Blaine,  in 1925, was the first to publish findings of a complication after cervical manipulation and described forward displacement of the atlas on the axis. Other complications from cervical manipulation include myelopathies and radiculopathies, as well as spinal cord injury, but the most common of serious complications are cerebrovascular accidents in the vertebrobasilar circulation. They have been recognized since 1934,  and numerous reports have emphasized the susceptibility of the vertebral artery to trauma. The exact incidence of such accidents is not known. However, considering that spinal manipulative procedures are used approximately 250 million times every year in the United States alone,  the rate of accidents appears to be low, with only 183 cases reported in the literature until 1996.  Estimations vary from 1 in 400,000  to 1 in 3,000,000 manipulations.  Recent evidence suggests, however, that several cases remain unreported  and that serious complications may follow a hitherto unrecognized substantial proportion of spinal manipulative therapies. 
In perspective, serious cerebrovascular accidents after coronary bypass surgery occur in 1.3%,  and
risk assessments have shown that cervical manipulation is several hundred times safer than nonsteroid anti-inflammatory drugs for the treatment of neck pain, because the latter may have serious gastrointestinal side effects.  The rate of in-hospital errors is also much higher. A review of more than 30,000 patient records in 51 New York hospitals showed that iatrogenic disabling injury occured in 3.7% of cases and that 13% of these were fatal.  Similarly,
major suction lipectomy is considered a reasonably safe procedure with a low complication rate, despite a reported rate of fatal complications of 1 per 7500 operations. 
The present case adds to the list of CVAs after cervical manipulation.

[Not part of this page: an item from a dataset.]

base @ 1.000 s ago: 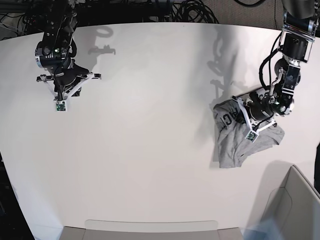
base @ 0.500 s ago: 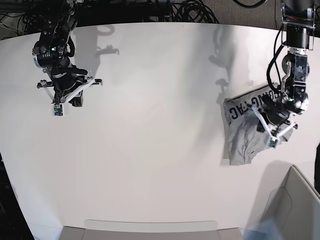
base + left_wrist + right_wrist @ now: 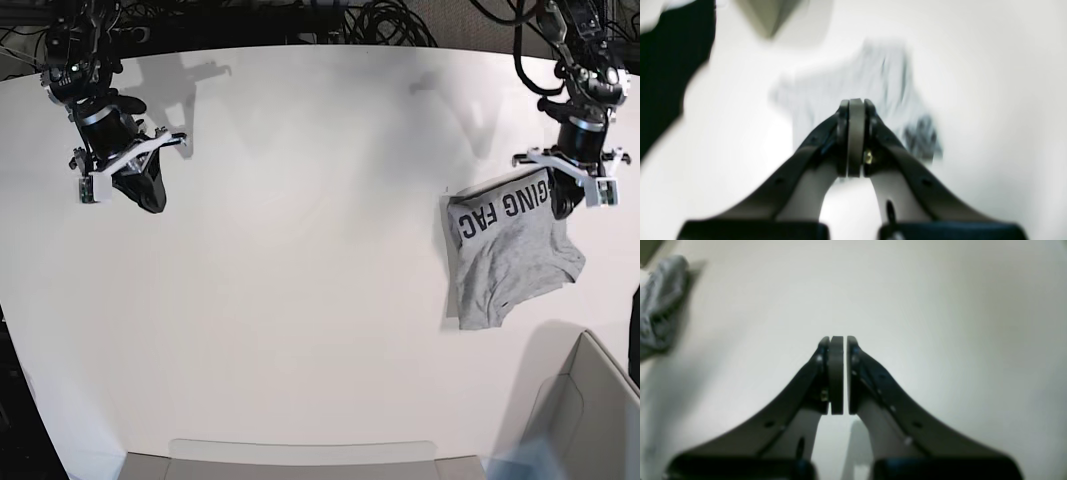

However, it also illustrates that such complications may leave the patient completely asymptomatic, allowing a normal life despite a severe pathologic condition demonstrated by MR. The outcome of many cases reported by Terrett1  was not available, but in 27 out of 183 patients there was a complete recovery, and 15 had an almost complete recovery. Conversely, 33 out of the 183 patients had a fatal CVA after cervical manipulation. Therefore, the treatment is certainly not without serious risk. However, the fear of CVAs seems greatly exaggerated, considering the low number of reported cases compared to the amount of treatment given and in view of the higher rate of complications with many generally accepted treatments. It is tempting to speculate that the widespread fear of cervical manipulation within the medical profession is more a political than a factual issue.